| MATERIAL PROVIDED |
------------------------

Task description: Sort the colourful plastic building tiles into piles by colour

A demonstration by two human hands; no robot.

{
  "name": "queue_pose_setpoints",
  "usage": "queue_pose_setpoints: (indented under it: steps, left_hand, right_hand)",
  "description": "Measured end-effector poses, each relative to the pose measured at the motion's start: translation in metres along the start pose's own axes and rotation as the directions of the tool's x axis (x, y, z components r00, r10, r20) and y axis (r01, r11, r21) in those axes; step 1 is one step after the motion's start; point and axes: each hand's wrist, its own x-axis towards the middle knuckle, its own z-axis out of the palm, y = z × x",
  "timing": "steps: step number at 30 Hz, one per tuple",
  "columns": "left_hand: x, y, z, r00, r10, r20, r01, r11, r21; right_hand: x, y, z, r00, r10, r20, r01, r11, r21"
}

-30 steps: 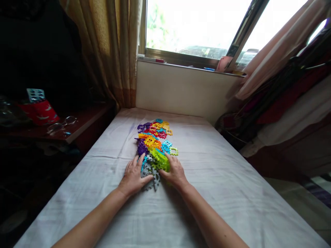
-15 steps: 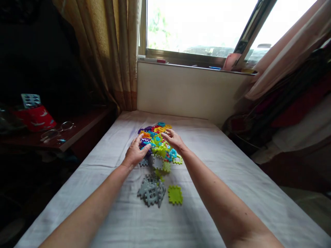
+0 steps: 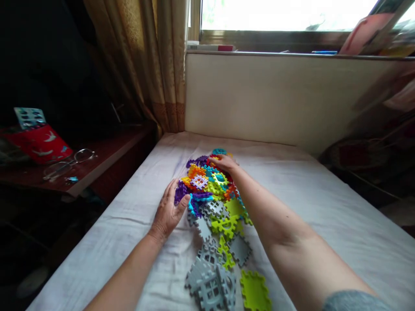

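A heap of flat plastic interlocking tiles [image 3: 207,188] with notched edges lies on the sheet, in purple, orange, red, blue, green and grey. Beside the purple tiles [image 3: 180,193] on the heap's left edge is my left hand [image 3: 168,209], thumb and fingers apart, holding nothing. My right hand [image 3: 225,163] reaches over the red and yellow tiles [image 3: 212,160] at the far end, fingers stretched out against them; its forearm hides part of the heap's right side. Closer to me are stacked grey tiles [image 3: 210,280] and a single green square tile [image 3: 255,291].
The tiles lie on a bed or table with a pale sheet [image 3: 136,224]. At left, a dark wooden cabinet [image 3: 87,183] carries eyeglasses [image 3: 82,156] and a red pouch [image 3: 40,144]. A curtain [image 3: 136,65] and a low wall [image 3: 259,95] stand behind.
The view has come closer and tilted down. Tiles in the heap are spread further toward me. My right hand has moved to the heap's far end; my left hand is beside its left edge.
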Motion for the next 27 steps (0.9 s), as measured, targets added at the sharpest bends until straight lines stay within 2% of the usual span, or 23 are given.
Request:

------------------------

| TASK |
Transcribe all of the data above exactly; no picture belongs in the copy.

| TASK OUTPUT |
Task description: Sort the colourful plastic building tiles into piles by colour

A demonstration by two human hands; no robot.

{
  "name": "queue_pose_setpoints",
  "usage": "queue_pose_setpoints: (indented under it: steps, left_hand, right_hand)",
  "description": "Measured end-effector poses, each relative to the pose measured at the motion's start: translation in metres along the start pose's own axes and rotation as the directions of the tool's x axis (x, y, z components r00, r10, r20) and y axis (r01, r11, r21) in those axes; step 1 is one step after the motion's start; point and axes: each hand's wrist, its own x-axis towards the middle knuckle, its own z-axis out of the palm, y = z × x",
  "timing": "steps: step number at 30 Hz, one per tuple",
  "columns": "left_hand: x, y, z, r00, r10, r20, r01, r11, r21; right_hand: x, y, z, r00, r10, r20, r01, r11, r21"
}

-30 steps: 
-15 steps: 
+0 steps: 

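A heap of flat plastic interlocking tiles [image 3: 207,188] with notched edges lies on the sheet, in purple, orange, red, blue, green and grey. Beside the purple tiles [image 3: 180,193] on the heap's left edge is my left hand [image 3: 168,209], thumb and fingers apart, holding nothing. My right hand [image 3: 225,163] reaches over the red and yellow tiles [image 3: 212,160] at the far end, fingers stretched out against them; its forearm hides part of the heap's right side. Closer to me are stacked grey tiles [image 3: 210,280] and a single green square tile [image 3: 255,291].
The tiles lie on a bed or table with a pale sheet [image 3: 136,224]. At left, a dark wooden cabinet [image 3: 87,183] carries eyeglasses [image 3: 82,156] and a red pouch [image 3: 40,144]. A curtain [image 3: 136,65] and a low wall [image 3: 259,95] stand behind.
The view has come closer and tilted down. Tiles in the heap are spread further toward me. My right hand has moved to the heap's far end; my left hand is beside its left edge.
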Motion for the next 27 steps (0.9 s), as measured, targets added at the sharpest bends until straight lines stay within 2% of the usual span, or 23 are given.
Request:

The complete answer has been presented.